ROME, Italy — Pope Francis denounced war and the arms trade Thursday, calling on people of faith to “condemn every form of violence.”
“War plays games with human lives,” the pontiff told a gathering of leaders from different religious traditions. “So does violence and the bane of a burgeoning arms trade, often moving in the shadows, fed by underground streams of money.”
War is “a failure of politics and of humanity, a shameful capitulation, a stinging defeat before the forces of evil,” he insisted, adding that we “cannot continue to accept wars with the detachment with which we watch the evening news.”
The pope urged people of faith to be uncompromising in denouncing every sort of violence.
“Dear brothers and sisters, as believers it is our responsibility to help eradicate hatred from human hearts and to condemn every form of violence,” he said. “Let us unambiguously urge that arms be set aside and military spending reduced, in order to provide for humanitarian needs, and that instruments of death be turned into instruments of life.”
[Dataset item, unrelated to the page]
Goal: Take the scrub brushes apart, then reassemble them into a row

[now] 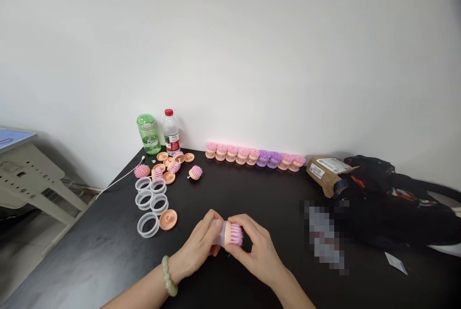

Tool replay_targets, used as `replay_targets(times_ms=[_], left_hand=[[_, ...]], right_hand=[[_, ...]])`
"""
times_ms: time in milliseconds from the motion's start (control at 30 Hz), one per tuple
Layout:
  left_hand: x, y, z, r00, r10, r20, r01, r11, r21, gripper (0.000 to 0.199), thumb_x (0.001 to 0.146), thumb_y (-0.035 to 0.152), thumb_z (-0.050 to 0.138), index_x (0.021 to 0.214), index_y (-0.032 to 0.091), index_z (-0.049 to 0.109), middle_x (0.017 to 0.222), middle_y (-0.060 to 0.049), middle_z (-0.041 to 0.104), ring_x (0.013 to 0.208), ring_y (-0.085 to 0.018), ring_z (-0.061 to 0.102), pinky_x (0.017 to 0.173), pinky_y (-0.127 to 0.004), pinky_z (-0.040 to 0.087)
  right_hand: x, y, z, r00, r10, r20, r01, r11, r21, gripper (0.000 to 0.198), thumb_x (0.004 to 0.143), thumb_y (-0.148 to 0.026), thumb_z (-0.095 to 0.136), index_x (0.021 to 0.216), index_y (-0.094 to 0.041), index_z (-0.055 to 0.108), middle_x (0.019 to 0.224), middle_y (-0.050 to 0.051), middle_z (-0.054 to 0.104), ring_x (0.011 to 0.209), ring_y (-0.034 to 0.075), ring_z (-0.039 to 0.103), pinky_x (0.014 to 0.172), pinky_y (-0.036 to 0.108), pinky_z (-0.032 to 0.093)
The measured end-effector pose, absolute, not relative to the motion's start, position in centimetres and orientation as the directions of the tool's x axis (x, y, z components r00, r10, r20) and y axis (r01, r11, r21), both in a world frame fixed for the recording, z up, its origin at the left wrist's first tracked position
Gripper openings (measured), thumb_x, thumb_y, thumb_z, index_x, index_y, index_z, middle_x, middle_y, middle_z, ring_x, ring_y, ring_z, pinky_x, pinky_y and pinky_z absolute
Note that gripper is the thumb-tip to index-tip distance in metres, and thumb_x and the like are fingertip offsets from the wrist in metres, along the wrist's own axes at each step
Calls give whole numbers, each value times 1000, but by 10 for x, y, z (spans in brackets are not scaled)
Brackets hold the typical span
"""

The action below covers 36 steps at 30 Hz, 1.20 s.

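Over the front middle of the black table, both hands hold parts of one small scrub brush. My left hand (202, 244) wraps round a translucent plastic ring (219, 236). With thumb and fingers, my right hand (254, 249) grips the pink-bristled brush head (235, 235), which has a peach rim and is tilted with its bristles to the right. Ring and head touch; whether they are locked together I cannot tell. To the left lie several clear rings (147, 225), a peach disc cap (168, 219) and a loose brush head (195, 172) with a stem.
Along the wall stands a row of pink and purple brushes (252, 156). A green bottle (149, 136) and a red-capped water bottle (172, 133) stand at the back left, by a white cable (120, 178). At the right are a cardboard package (324, 174) and a black bag (389, 213).
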State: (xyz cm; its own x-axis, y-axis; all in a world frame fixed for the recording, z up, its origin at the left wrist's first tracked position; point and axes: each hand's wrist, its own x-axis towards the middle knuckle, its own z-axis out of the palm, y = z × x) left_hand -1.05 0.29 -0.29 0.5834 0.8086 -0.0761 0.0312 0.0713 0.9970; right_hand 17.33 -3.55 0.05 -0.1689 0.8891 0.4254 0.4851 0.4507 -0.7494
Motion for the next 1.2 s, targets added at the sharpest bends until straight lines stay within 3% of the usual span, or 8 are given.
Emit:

Believers must be known for “opposing war and death in the name of the One who is peace and life,” Francis said. “Fewer arms and more food, less hypocrisy and more transparency, more vaccines distributed fairly and fewer weapons marketed indiscriminately.”
Ordinary people are “weary of violence,” he declared, and those who have responsibility for the common good must “commit themselves not only to condemn wars and terrorism, but also to create the conditions to prevent them from flaring up.”
As he has done on other occasions, the pope suggested that nationalism is a catalyst of armed aggression.
“We cannot allow the lives of entire peoples to become mere pawns in a game of power,” he said. “The life of peoples is not part of a game: it is something serious and of concern to everyone.”
“The life of peoples cannot be subject to the interests of a few, or prey to sectarian and nationalistic fervor,” he added.
Today, the poor and the voiceless “are fearful,” he stated, “because in all too many parts of the world, rather than dialogue and cooperation prevailing, military confrontation is once again becoming the decisive means for imposing one’s own ends.”
What is needed, the pope urged, is “to demilitarize the human heart,” especially through the power of prayer.
“Many, many believers have come together in these days to show how prayer is that quiet source of strength which brings peace and disarms hate-filled hearts,” he said.
“For the sake of peace, please, in every religious tradition let us defuse the temptation to fundamentalism and every tendency to view a brother or sister as an enemy,” he exhorted.